The roots of my business’ name are deeply political—my husband Steven started calling our house Republica Unicornia in the wake of the last presidential election as a reminder that in our space, creativity, diversity, acceptance, and love would flourish, no matter what happened in the life of our country. I stand for all of these things, both in my home and in my business. And I will do so, loudly and publicly, until I can see that bend in the arc of the moral universe. (If you choose not to buy my stuff because of that, that’s your decision. I wish you all the best.)

So! I took a cue from St. Woody and my amazing friend/graphic designer Amanda came up with this design, and am having enamel pins made. (Sidenote—my new printers are the AMAZING ladies behind Tower Press and you should check them out and give them all of your money because they are fabulous).

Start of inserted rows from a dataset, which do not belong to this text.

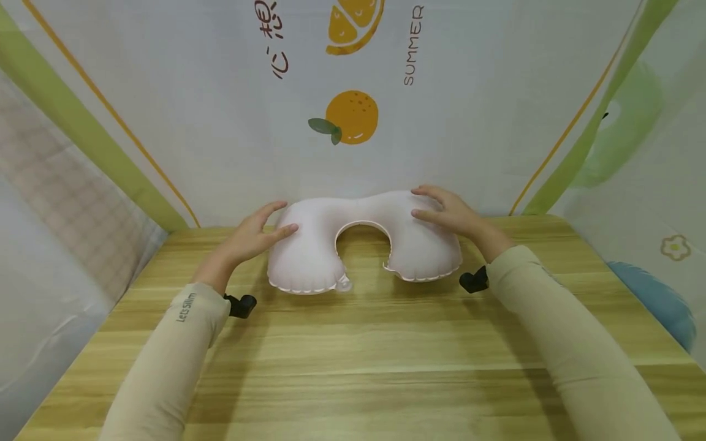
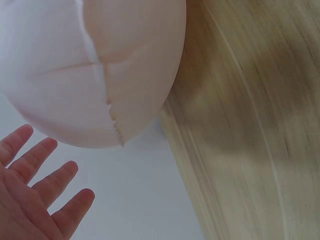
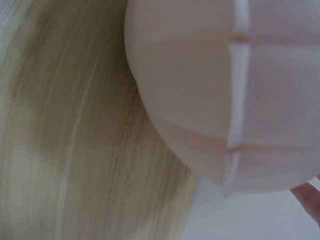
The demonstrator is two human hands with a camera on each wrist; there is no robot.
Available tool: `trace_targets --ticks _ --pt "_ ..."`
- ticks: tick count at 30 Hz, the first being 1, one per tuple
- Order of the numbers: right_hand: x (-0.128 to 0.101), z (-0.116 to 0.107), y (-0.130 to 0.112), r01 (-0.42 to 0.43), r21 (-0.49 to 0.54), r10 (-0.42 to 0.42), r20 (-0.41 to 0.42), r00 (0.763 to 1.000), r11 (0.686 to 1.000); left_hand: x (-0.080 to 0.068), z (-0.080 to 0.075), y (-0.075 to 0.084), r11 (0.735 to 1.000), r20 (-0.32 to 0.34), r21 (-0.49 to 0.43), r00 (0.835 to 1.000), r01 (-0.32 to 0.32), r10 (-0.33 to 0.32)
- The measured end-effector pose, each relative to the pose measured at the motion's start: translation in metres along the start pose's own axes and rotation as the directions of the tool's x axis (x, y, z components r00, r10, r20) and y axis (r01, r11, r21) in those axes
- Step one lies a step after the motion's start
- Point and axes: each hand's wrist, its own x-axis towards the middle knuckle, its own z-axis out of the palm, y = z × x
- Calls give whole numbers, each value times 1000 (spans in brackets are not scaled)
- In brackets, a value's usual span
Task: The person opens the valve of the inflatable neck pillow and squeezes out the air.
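Observation:
A pale pink inflatable U-shaped neck pillow (image 1: 311,245) lies at the back of the table, its opening facing me and a small clear valve (image 1: 344,283) at the inner tip of its left arm. At its left side is my left hand (image 1: 255,236), thumb over the edge and fingers spread; the left wrist view shows these straight fingers (image 2: 56,185) beside the seamed bulge. My right hand (image 1: 449,213) rests at the upper right of the pillow, thumb and fingers extended over it. In the right wrist view only a fingertip (image 3: 307,197) shows past the pillow (image 3: 200,100).
The wood-grain table (image 1: 353,367) ends at a white cloth (image 1: 231,135) printed with oranges and lettering, hanging right behind the pillow. Similar cloth hangs at both sides. Black wrist mounts (image 1: 241,305) stick out from both sleeves near the tabletop.

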Motion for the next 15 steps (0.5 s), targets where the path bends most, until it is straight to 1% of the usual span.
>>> trace_targets --ticks 7,11,15 --pt "5 7 5 -7 -12 7 15 1000 1000 4 6 -10 999 -8 -47 1000 14 -15" --pt "6 9 8 -13 -35 14 16 1000 999 6 9 -11 998 -9 -66 1000 12 -12" --pt "6 9 9 -25 -35 25 18 1000 999 8 11 -10 998 -11 -66 1000 4 -5"
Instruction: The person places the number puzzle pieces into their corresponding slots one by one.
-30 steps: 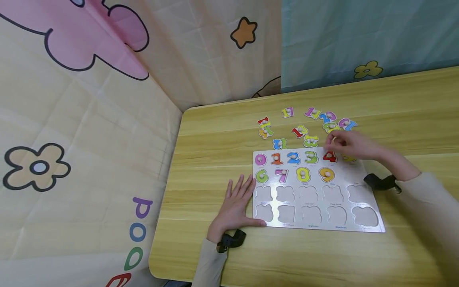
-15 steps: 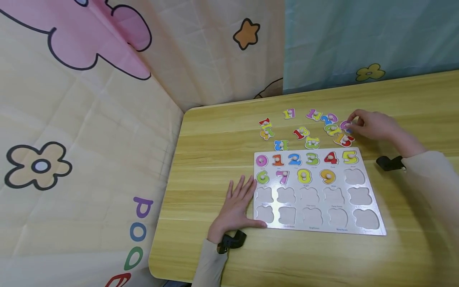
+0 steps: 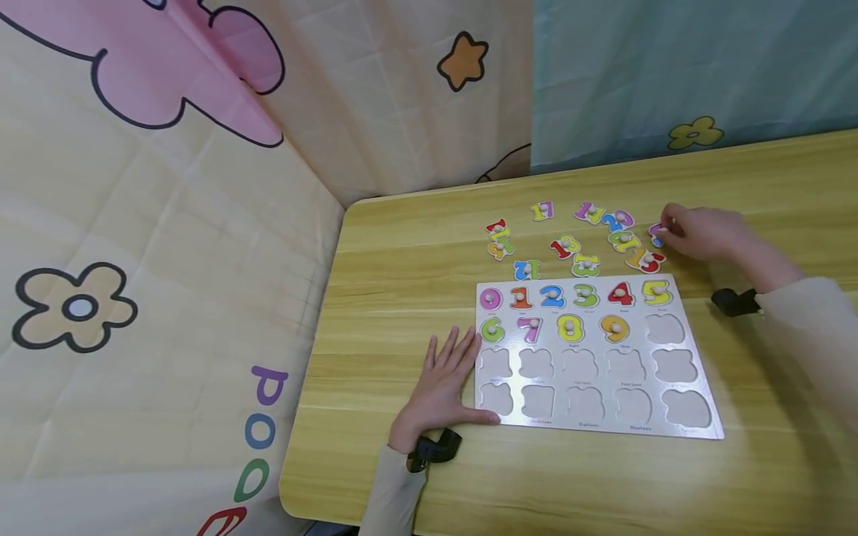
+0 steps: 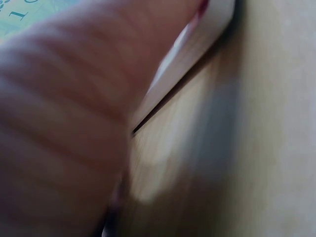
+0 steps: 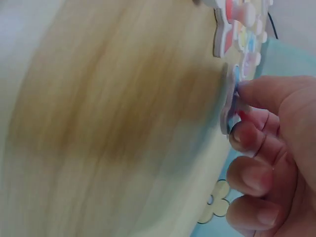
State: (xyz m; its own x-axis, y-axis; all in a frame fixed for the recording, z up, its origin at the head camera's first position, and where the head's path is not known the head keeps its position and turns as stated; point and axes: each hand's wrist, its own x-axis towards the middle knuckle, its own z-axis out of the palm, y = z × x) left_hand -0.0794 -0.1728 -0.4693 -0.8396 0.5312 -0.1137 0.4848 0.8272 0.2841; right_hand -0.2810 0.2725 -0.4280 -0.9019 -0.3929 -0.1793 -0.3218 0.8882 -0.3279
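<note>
In the head view my right hand [image 3: 707,234] pinches a small purple-and-blue number puzzle piece [image 3: 655,234] beyond the board's far right corner. The right wrist view has this piece [image 5: 229,101] edge-on, tilted upright between thumb and forefinger, its printed face turned mostly away. My left hand [image 3: 439,387] lies spread at the left side of the white number puzzle board [image 3: 602,365], thumb on its near left corner. Colourful digits such as the red 4 [image 3: 622,294] and the orange 9 [image 3: 614,327] sit in its two far rows. The left wrist view is mostly filled by blurred skin.
Loose knobbed number pieces lie behind the board: a red-and-orange 15 [image 3: 646,260], a 20 [image 3: 618,219], a 17 [image 3: 543,211], a 12 [image 3: 526,269] and several others. Printed curtains [image 3: 402,112] hang along the table's far and left edges.
My right hand has moved from over the board's far right corner to farther right and taken hold of the purple-and-blue piece, shifting it slightly right. The left hand stays put.
</note>
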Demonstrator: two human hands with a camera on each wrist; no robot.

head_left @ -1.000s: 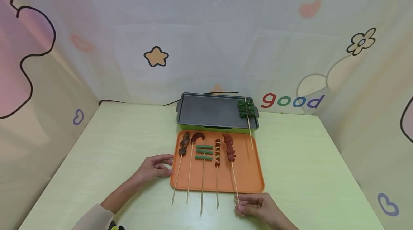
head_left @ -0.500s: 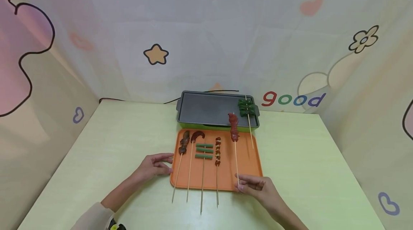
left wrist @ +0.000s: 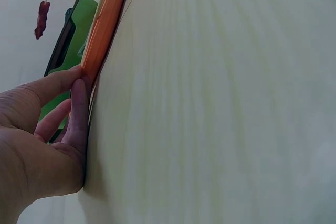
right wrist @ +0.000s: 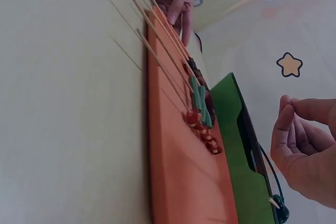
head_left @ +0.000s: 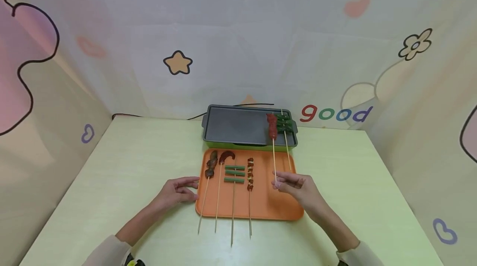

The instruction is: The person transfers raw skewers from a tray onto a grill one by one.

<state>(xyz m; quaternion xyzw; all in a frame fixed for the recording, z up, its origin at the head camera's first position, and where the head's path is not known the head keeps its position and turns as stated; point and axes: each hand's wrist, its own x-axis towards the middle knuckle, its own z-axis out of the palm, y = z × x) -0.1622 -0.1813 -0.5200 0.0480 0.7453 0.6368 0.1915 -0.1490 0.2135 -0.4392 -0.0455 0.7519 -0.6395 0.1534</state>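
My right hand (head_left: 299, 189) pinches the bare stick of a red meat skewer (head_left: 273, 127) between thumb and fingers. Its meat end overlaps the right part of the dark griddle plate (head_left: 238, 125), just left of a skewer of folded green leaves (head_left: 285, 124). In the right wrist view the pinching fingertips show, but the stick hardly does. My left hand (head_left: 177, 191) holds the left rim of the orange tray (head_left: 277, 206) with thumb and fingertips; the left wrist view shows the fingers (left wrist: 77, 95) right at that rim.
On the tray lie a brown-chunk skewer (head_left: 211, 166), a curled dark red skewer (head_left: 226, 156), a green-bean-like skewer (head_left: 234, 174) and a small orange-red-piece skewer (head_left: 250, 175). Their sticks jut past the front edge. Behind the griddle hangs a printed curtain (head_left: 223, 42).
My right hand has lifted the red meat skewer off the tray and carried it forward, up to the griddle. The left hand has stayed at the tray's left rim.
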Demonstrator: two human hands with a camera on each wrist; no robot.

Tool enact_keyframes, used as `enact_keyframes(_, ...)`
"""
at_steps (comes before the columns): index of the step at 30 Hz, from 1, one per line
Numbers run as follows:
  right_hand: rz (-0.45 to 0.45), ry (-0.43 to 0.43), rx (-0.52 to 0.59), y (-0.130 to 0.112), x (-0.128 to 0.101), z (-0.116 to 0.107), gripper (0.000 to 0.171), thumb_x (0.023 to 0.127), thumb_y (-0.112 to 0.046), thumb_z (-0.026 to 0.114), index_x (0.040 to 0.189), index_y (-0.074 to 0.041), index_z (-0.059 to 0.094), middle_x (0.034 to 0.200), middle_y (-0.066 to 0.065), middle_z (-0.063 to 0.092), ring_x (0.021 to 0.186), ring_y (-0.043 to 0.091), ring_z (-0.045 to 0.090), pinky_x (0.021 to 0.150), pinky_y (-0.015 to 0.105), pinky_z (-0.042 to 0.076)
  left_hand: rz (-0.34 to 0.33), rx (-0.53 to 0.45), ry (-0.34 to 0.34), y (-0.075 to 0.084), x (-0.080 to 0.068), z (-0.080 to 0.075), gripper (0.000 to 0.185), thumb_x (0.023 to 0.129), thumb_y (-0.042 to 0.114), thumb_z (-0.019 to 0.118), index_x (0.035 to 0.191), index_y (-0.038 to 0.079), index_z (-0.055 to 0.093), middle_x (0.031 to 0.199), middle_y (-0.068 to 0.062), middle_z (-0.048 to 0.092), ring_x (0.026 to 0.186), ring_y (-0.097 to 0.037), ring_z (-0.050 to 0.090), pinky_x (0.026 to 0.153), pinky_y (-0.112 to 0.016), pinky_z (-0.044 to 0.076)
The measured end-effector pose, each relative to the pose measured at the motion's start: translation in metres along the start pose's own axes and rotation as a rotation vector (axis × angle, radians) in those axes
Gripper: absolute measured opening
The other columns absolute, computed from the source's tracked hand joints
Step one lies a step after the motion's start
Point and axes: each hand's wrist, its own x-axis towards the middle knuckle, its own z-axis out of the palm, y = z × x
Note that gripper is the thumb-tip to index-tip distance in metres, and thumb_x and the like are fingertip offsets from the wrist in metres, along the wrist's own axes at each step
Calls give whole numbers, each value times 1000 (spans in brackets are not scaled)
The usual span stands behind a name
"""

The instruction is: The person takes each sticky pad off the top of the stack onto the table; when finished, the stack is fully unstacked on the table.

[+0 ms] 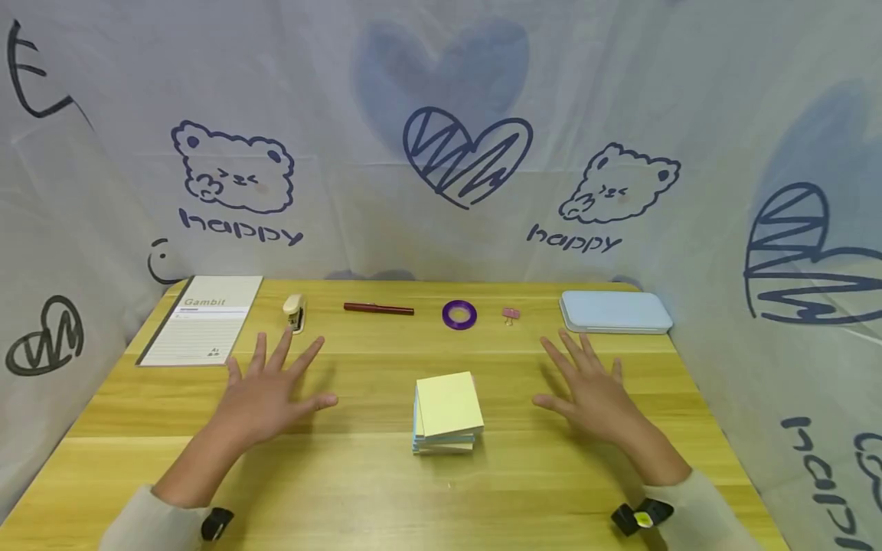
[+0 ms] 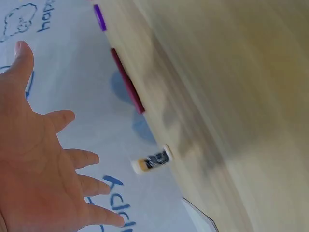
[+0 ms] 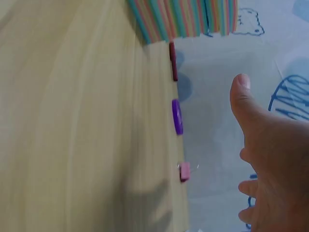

These Needles Kill Fascists

To be clear, I’m not advocating actually stabbing fascists with your knitting needles. For one thing, I’m staunchly anti-violence. For another, it wouldn’t be effective. They’re not that sharp, even the metal ones.

I hemmed and hawed with the wording on these pins. I had said amazing friend/graphic designer Amanda change it to “These Needles Kill Fascism,” because LET ME BE CLEAR. I DO NOT BELIEVE IN KILLING ANYONE, NO MATTER HOW ABHORRENT I FIND THEIR IDEOLOGY.  But this felt watered-down and not true to the spirit of the original. I’m not in the mood for wishy-washy anymore. The fire of “These Needles Kills Fascists” feels true and right to me. Incendiary seems appropriate. And I think Woody would approve.

Also, y’all, the hot pink yarn ball WILL BE GLITTERY because SPARKLES ARE TOXIC TO INJUSTICE. FACT.

If you’d like to get your paws on one of these, head on over to the shop for preorders.  I’ll ship them out as soon as they are in my hot little hands (allow 4-6 weeks).

Oh! And 15% of sales from these will go to The Southern Poverty Law Center from now until forever.

The fascists are bound to lose. Keep fighting, y’all.